### [Exercise brief]
For the listing below, return the line containing "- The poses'", the line containing "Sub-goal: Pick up", and all lines in between, exactly as written and nothing else.

Content starts

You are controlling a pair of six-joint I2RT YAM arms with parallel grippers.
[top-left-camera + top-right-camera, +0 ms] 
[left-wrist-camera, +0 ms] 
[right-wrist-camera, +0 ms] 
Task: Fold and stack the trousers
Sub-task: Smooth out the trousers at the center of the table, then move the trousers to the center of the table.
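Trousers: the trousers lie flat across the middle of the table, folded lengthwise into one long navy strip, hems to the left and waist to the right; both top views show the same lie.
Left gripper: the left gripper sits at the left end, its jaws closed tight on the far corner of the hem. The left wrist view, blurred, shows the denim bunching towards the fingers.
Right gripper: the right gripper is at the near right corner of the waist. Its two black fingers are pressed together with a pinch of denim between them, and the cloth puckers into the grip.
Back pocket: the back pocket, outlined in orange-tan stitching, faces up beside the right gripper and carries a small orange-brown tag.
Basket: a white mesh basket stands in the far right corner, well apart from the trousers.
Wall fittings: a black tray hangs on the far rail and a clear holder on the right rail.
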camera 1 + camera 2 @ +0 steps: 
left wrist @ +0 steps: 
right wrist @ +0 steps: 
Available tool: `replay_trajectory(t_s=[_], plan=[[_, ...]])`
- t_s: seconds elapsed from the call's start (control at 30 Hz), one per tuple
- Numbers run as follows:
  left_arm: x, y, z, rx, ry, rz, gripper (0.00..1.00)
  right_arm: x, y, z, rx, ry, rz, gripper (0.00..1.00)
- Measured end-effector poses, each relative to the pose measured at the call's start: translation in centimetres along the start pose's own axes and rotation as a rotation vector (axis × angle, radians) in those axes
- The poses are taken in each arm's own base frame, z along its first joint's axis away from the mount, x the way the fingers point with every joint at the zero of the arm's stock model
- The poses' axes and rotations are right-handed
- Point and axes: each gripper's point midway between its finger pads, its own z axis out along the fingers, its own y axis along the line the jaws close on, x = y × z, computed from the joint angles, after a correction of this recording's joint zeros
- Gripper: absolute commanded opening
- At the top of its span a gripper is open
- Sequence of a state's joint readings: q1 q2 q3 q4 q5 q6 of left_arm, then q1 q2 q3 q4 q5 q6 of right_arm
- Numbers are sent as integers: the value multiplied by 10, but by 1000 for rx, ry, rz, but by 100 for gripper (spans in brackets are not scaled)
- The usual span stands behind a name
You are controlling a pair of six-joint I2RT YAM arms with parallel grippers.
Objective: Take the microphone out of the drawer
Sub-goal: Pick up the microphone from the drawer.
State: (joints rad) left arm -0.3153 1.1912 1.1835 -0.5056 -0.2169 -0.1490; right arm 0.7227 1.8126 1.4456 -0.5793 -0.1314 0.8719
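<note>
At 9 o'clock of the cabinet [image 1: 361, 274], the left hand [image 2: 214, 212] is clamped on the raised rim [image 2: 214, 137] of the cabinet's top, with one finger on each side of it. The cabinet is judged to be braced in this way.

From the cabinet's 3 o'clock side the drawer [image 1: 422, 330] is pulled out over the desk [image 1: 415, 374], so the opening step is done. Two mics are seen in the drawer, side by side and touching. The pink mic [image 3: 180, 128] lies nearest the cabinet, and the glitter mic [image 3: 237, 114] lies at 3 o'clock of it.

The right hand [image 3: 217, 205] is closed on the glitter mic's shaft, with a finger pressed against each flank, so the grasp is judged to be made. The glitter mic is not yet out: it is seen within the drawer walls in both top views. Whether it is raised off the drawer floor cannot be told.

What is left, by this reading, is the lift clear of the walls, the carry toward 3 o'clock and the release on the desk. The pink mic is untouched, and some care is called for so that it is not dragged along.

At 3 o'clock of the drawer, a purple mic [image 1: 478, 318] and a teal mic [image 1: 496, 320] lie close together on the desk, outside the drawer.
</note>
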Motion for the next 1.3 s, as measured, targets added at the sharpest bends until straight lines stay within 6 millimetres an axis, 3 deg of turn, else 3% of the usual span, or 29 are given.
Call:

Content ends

### [Written answer]
- The poses' axes and rotations are right-handed
- Point and axes: each gripper's point midway between its finger pads, its own z axis out along the fingers, its own y axis along the line the jaws close on, x = y × z, computed from the joint angles, after a correction of this recording's joint zeros
- Gripper: absolute commanded opening
- At the top of its span a gripper is open
- Sequence of a state's joint readings: q1 q2 q3 q4 q5 q6 of left_arm, then q1 q2 q3 q4 q5 q6 of right_arm
- Numbers are sent as integers: the value multiplied by 10, but by 1000 for rx, ry, rz, but by 100 for gripper (spans in brackets are not scaled)
- The usual span stands behind a name
You are controlling a pair of six-joint I2RT YAM arms with parallel grippers.
Objective: Take the microphone out of the drawer
Sub-goal: Pick up the microphone from the drawer.

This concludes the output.